WHAT YOU HAVE TO DO - Give back all of the data, word for word.

DATASET CONTENT -

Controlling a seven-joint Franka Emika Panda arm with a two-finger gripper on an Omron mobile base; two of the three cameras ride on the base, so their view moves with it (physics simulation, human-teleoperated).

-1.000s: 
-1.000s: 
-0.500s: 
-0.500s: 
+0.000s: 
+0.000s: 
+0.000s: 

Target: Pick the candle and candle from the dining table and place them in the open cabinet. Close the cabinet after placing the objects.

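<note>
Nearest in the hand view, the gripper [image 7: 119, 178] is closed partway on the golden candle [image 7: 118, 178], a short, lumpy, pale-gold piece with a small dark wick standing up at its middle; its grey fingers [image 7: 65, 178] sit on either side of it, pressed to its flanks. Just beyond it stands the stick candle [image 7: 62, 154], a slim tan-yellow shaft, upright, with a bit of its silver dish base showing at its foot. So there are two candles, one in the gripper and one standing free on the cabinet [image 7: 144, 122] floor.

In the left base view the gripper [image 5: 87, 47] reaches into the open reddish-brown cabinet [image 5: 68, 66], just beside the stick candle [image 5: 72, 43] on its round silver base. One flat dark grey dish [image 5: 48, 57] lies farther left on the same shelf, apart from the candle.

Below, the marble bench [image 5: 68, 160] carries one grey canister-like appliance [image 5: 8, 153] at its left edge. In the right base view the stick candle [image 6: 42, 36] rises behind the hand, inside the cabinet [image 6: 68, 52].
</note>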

SOLUTION TO THIS TASK -
Controlling a seven-joint Franka Emika Panda arm with a two-finger gripper on an Omron mobile base; two of the three cameras ride on the base, so their view moves with it (physics simulation, human-teleoperated).

-1.000s: 
-1.000s: 
-0.500s: 
-0.500s: 
+0.000s: 
+0.000s: 
+0.000s: 

Target: Pick the candle and candle from the dining table and place them in the open cabinet. Close the cabinet after placing the objects.

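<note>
Nearest in the hand view, the gripper [image 7: 119, 178] is closed partway on the golden candle [image 7: 118, 178], a short, lumpy, pale-gold piece with a small dark wick standing up at its middle; its grey fingers [image 7: 65, 178] sit on either side of it, pressed to its flanks. Just beyond it stands the stick candle [image 7: 62, 154], a slim tan-yellow shaft, upright, with a bit of its silver dish base showing at its foot. So there are two candles, one in the gripper and one standing free on the cabinet [image 7: 144, 122] floor.

In the left base view the gripper [image 5: 87, 47] reaches into the open reddish-brown cabinet [image 5: 68, 66], just beside the stick candle [image 5: 72, 43] on its round silver base. One flat dark grey dish [image 5: 48, 57] lies farther left on the same shelf, apart from the candle.

Below, the marble bench [image 5: 68, 160] carries one grey canister-like appliance [image 5: 8, 153] at its left edge. In the right base view the stick candle [image 6: 42, 36] rises behind the hand, inside the cabinet [image 6: 68, 52].
</note>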

Nothing further is needed for this answer.